Between the New York Times account and the Washington Post account , it seems that Sanchez attacked (a) the Bush administration, (b) the Pentagon, (c) Congress, (d) the National Security Council, (e) the “inter-agency process,” (f) the State Department, and (g) the media. I don’t doubt they all deserve it, but at the same time that’s a suspiciously sweeping indictment for a senior guy who says he realized the war was FUBAR the day he took command in 2003 but didn’t speak out about it until now.
In any case, Sanchez promised “more to follow later” and said he would make further public statements in which he names names. Pass the popcorn.
“The administration, Congress and the entire interagency, especially the State Department, must shoulder the responsibility for this catastrophic failure, and the American people must hold them accountable,” Sanchez told military reporters and editors. “There has been a glaring unfortunate display of incompetent strategic leadership within our national leaders.”
Sanchez lashed out specifically at the National Security Council , calling officials there negligent and incompetent, without offering details. He also assailed war policies over the past four years, which he said had stripped senior military officers of responsibility and thus thrust the armed services into an “intractable position” in Iraq.

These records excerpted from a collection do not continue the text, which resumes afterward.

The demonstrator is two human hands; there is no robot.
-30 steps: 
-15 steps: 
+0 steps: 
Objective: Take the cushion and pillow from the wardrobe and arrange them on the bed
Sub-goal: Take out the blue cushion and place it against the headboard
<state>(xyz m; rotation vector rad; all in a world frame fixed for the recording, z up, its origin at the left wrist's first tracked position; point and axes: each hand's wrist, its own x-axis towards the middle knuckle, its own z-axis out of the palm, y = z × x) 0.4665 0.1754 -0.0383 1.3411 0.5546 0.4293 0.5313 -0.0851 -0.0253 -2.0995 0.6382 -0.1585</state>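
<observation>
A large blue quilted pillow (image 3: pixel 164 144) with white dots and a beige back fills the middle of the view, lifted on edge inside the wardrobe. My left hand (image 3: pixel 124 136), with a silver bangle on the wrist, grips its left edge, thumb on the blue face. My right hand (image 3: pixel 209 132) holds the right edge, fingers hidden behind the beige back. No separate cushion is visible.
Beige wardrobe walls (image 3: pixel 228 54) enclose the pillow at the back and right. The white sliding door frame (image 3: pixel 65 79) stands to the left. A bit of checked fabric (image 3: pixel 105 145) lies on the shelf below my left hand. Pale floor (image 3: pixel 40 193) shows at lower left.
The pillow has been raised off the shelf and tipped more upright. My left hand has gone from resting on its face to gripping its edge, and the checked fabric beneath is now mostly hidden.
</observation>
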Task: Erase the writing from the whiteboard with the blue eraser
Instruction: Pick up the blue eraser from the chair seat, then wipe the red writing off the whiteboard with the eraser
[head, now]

“The best we can do with this flawed approach is stave off defeat,” Sanchez said in a speech to the Military Reporters and Editors’ annual conference in Crystal City. “Without bipartisan cooperation, we are destined to fail. There is nothing going on in Washington that would give us hope.”
He faulted the administration for failing to “communicate effectively that reality to the American people.”
"But I will not let myself be reduced to silence."